- **Task requirements**: Please reproduce the data exactly, excluding any pictures it contains.

════

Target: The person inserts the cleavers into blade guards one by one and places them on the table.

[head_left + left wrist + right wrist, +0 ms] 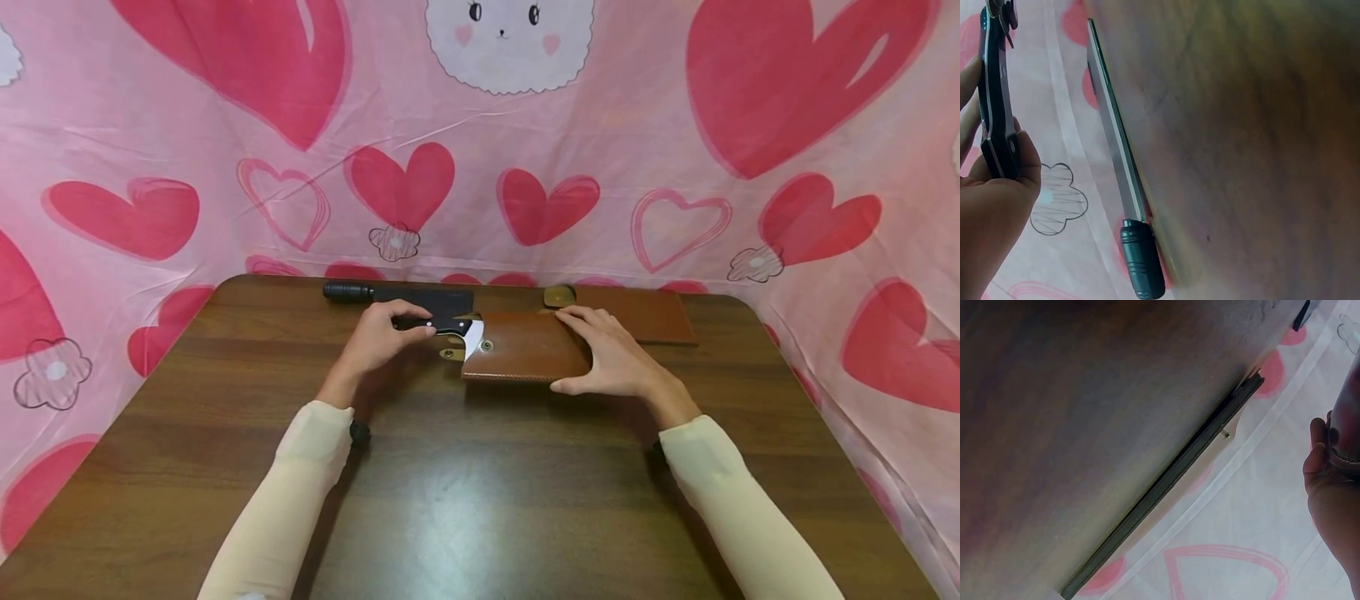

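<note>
My left hand (pixel 377 340) pinches the black riveted handle of a knife (pixel 448 325) between thumb and fingers. The bright base of its blade shows at the mouth of a brown leather sheath (pixel 528 348), and the rest of the blade is hidden inside. At the sheath's other end, my right hand (pixel 618 357) grips it with thumb on the near edge and fingers on the far edge. Knife and sheath are held above the table. A snap strap (pixel 452 354) sticks out below the handle. In the left wrist view the handle (pixel 997 94) is seen edge-on in the fingers.
Behind the left hand, a cleaver (pixel 427 297) with a black ribbed handle lies along the table's far edge. A second brown leather sheath (pixel 663 317) with a snap flap (pixel 559 297) lies at the back right. A pink heart-patterned cloth (pixel 465 125) hangs behind the wooden table (pixel 450 500).
</note>
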`<state>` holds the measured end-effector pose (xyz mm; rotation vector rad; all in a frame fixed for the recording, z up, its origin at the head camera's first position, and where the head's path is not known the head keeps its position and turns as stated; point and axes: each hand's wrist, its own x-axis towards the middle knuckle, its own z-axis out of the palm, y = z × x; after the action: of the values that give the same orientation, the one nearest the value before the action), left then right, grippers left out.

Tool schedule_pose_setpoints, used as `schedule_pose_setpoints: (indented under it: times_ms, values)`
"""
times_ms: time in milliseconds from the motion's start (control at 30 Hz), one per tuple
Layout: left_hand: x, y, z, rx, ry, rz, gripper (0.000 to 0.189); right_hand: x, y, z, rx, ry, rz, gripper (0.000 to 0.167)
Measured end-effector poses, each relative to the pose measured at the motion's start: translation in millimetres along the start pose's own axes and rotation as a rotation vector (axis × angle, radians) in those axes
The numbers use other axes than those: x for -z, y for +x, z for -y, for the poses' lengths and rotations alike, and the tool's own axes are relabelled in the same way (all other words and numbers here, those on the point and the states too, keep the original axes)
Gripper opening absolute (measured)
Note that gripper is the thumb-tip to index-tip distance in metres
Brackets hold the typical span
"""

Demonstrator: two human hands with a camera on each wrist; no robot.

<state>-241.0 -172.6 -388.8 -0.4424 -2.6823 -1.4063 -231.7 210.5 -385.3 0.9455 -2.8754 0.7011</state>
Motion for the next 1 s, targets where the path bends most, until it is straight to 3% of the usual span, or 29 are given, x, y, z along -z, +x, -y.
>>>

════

- **Worked solution**:
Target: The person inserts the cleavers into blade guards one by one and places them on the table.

[head_left + left wrist + right wrist, +0 ms] 

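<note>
My left hand (pixel 377 340) pinches the black riveted handle of a knife (pixel 448 325) between thumb and fingers. The bright base of its blade shows at the mouth of a brown leather sheath (pixel 528 348), and the rest of the blade is hidden inside. At the sheath's other end, my right hand (pixel 618 357) grips it with thumb on the near edge and fingers on the far edge. Knife and sheath are held above the table. A snap strap (pixel 452 354) sticks out below the handle. In the left wrist view the handle (pixel 997 94) is seen edge-on in the fingers.
Behind the left hand, a cleaver (pixel 427 297) with a black ribbed handle lies along the table's far edge. A second brown leather sheath (pixel 663 317) with a snap flap (pixel 559 297) lies at the back right. A pink heart-patterned cloth (pixel 465 125) hangs behind the wooden table (pixel 450 500).
</note>
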`<state>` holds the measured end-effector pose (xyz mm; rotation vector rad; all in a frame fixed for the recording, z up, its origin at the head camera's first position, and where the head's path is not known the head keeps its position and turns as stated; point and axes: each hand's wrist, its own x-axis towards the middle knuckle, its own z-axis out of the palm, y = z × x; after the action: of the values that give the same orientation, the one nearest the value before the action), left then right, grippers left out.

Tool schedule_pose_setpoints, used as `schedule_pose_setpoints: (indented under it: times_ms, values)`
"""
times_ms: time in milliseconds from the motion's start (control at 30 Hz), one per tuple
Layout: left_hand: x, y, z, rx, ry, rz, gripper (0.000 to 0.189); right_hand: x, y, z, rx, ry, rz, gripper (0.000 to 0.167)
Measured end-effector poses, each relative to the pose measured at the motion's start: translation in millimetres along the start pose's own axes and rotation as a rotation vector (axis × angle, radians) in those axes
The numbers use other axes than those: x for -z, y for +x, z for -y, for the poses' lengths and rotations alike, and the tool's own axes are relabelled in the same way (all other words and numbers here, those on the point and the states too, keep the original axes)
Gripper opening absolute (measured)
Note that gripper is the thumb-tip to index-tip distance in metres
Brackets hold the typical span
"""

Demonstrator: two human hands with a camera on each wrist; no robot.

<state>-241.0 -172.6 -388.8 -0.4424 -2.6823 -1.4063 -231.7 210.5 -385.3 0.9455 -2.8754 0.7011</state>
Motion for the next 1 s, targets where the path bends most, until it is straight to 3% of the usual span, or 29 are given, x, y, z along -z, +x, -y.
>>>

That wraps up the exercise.